══ Raw data

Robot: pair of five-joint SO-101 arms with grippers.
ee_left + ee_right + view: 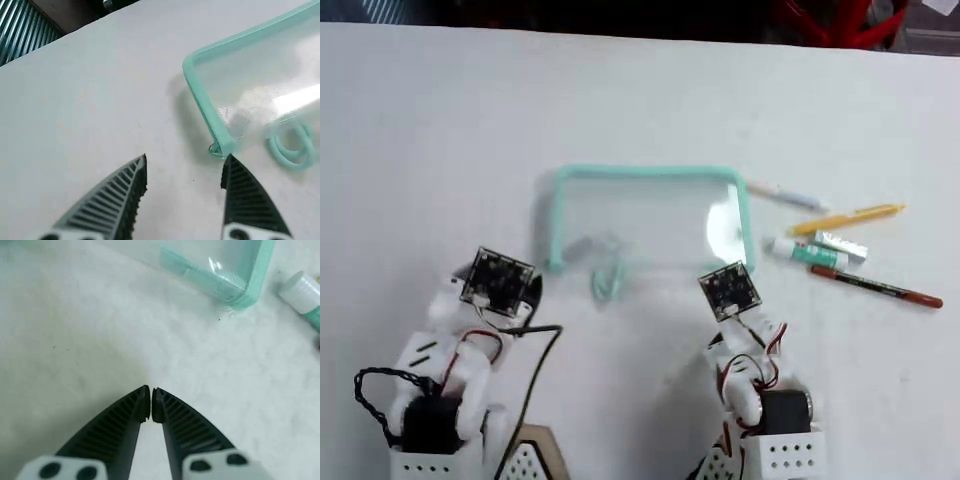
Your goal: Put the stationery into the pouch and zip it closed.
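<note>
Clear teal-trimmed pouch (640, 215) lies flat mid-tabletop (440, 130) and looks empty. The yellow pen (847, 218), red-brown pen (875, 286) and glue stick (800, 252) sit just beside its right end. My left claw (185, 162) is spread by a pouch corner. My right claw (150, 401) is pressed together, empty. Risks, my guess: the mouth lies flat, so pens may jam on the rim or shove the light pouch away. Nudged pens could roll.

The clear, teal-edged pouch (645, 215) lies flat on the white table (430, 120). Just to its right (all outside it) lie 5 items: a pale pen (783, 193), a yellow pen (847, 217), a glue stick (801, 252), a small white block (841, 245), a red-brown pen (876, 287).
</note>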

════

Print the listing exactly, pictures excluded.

Robot: pair of five-joint SO-101 arms with grippers.
ee_left + ee_right + view: 
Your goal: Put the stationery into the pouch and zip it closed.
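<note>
Clear teal-trimmed pouch (640, 215) lies flat mid-tabletop (440, 130) and looks empty. The yellow pen (847, 218), red-brown pen (875, 286) and glue stick (800, 252) sit just beside its right end. My left claw (185, 162) is spread by a pouch corner. My right claw (150, 401) is pressed together, empty. Risks, my guess: the mouth lies flat, so pens may jam on the rim or shove the light pouch away. Nudged pens could roll.

The clear, teal-edged pouch (645, 215) lies flat on the white table (430, 120). Just to its right (all outside it) lie 5 items: a pale pen (783, 193), a yellow pen (847, 217), a glue stick (801, 252), a small white block (841, 245), a red-brown pen (876, 287).
</note>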

Here the work on this exercise is complete.